§ The records:
────────
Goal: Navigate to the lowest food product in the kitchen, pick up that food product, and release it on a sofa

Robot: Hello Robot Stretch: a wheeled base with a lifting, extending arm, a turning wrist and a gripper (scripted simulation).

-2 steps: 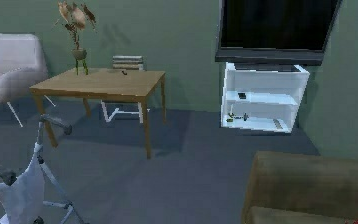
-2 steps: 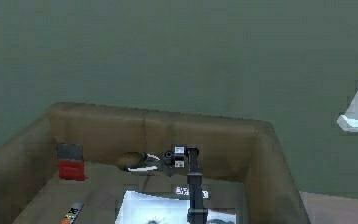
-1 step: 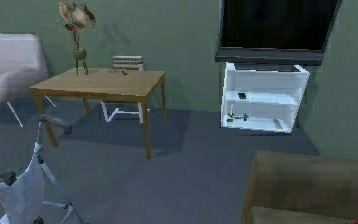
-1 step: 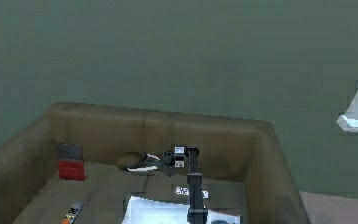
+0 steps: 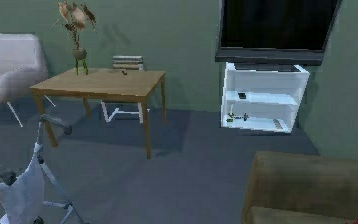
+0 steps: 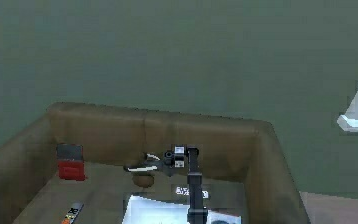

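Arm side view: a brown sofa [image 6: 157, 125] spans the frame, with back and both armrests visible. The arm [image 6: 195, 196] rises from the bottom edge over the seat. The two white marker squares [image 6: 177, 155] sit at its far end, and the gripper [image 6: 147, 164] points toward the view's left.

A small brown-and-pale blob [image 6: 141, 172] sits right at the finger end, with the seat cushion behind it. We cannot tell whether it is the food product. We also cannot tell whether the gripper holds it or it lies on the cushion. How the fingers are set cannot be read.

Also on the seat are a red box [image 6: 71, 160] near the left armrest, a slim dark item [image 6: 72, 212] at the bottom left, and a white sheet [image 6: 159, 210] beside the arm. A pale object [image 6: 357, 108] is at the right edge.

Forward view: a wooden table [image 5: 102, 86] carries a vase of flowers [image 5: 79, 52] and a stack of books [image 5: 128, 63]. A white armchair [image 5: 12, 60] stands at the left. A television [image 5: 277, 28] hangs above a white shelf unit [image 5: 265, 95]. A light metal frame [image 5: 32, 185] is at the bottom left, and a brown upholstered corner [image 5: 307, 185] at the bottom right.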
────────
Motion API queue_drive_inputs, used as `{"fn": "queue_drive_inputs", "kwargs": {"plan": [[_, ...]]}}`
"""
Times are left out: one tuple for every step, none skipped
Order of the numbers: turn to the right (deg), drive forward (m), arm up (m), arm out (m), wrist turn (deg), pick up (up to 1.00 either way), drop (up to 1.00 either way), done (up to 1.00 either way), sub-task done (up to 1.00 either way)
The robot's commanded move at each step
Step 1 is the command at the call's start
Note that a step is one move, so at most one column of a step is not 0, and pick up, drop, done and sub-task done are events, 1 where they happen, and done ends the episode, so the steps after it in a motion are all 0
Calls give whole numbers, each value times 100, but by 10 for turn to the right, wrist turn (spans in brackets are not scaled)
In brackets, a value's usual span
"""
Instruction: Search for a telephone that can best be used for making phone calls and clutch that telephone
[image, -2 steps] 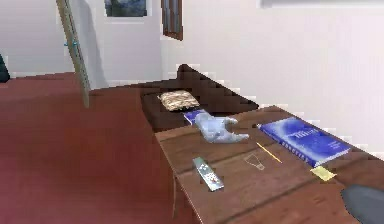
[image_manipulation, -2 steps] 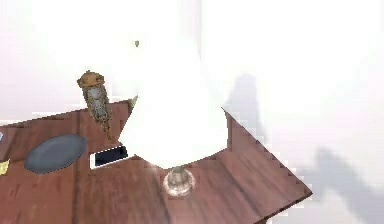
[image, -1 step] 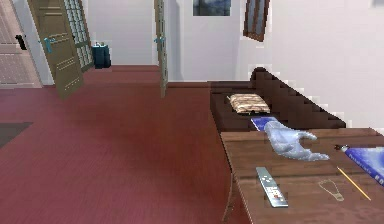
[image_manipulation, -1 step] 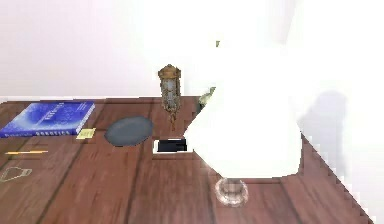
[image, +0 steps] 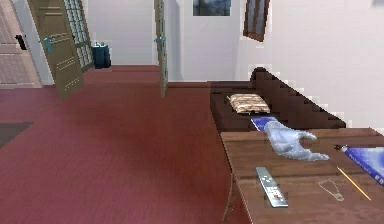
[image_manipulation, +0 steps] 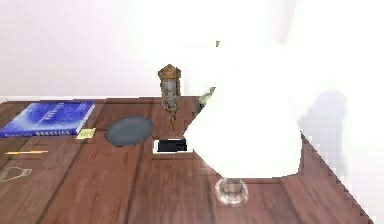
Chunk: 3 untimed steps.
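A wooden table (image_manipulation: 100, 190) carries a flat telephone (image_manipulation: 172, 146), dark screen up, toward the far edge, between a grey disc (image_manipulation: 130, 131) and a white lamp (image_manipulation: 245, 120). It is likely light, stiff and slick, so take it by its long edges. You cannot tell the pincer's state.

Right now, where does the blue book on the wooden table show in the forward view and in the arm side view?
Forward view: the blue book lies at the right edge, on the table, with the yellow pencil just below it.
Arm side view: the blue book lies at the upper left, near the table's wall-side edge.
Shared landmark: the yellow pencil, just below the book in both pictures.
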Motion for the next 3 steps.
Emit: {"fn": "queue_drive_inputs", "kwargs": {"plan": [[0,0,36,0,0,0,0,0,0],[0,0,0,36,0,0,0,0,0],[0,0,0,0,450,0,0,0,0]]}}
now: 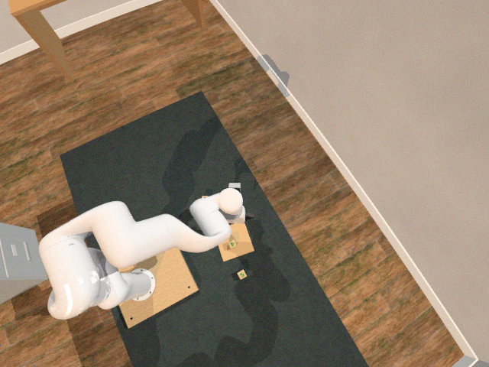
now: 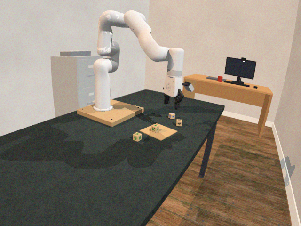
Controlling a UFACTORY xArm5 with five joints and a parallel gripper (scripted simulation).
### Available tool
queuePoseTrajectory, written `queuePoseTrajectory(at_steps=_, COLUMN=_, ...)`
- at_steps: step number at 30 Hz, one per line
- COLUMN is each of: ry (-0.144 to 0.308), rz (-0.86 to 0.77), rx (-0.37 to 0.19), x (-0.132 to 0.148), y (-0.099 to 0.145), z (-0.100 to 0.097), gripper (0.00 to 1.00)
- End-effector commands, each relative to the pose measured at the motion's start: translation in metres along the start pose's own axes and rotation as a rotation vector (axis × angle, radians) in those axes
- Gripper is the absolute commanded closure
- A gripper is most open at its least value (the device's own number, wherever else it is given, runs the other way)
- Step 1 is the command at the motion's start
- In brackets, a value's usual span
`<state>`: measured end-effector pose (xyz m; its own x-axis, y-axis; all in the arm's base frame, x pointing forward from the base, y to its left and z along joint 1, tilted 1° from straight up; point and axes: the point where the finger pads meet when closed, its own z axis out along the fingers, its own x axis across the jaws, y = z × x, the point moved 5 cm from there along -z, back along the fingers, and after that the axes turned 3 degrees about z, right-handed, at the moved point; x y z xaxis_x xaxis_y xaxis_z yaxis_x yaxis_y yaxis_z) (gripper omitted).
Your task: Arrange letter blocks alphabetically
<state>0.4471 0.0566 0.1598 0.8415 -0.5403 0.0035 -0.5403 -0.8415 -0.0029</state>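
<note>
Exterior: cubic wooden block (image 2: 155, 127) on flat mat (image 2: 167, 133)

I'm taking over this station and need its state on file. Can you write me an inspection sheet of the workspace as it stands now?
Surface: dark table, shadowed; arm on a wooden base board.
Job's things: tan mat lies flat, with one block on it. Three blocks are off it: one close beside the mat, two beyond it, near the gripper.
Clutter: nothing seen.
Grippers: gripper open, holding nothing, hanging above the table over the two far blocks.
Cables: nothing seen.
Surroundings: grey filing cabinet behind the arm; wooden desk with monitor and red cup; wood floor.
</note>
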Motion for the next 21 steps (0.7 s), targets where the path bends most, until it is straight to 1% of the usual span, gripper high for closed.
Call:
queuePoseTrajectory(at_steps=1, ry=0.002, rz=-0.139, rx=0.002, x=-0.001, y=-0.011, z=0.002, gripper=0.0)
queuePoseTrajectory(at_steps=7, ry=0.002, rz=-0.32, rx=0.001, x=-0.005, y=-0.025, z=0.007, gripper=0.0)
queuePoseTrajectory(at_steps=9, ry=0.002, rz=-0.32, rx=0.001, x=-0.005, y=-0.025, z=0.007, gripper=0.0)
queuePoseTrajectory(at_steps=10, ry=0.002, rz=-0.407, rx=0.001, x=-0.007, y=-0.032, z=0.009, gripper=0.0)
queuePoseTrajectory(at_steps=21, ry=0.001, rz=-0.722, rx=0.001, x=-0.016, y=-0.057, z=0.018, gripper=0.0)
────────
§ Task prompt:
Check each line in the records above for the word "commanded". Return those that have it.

§ Response:
The robot's commanded move at each step
- Gripper is the absolute commanded closure

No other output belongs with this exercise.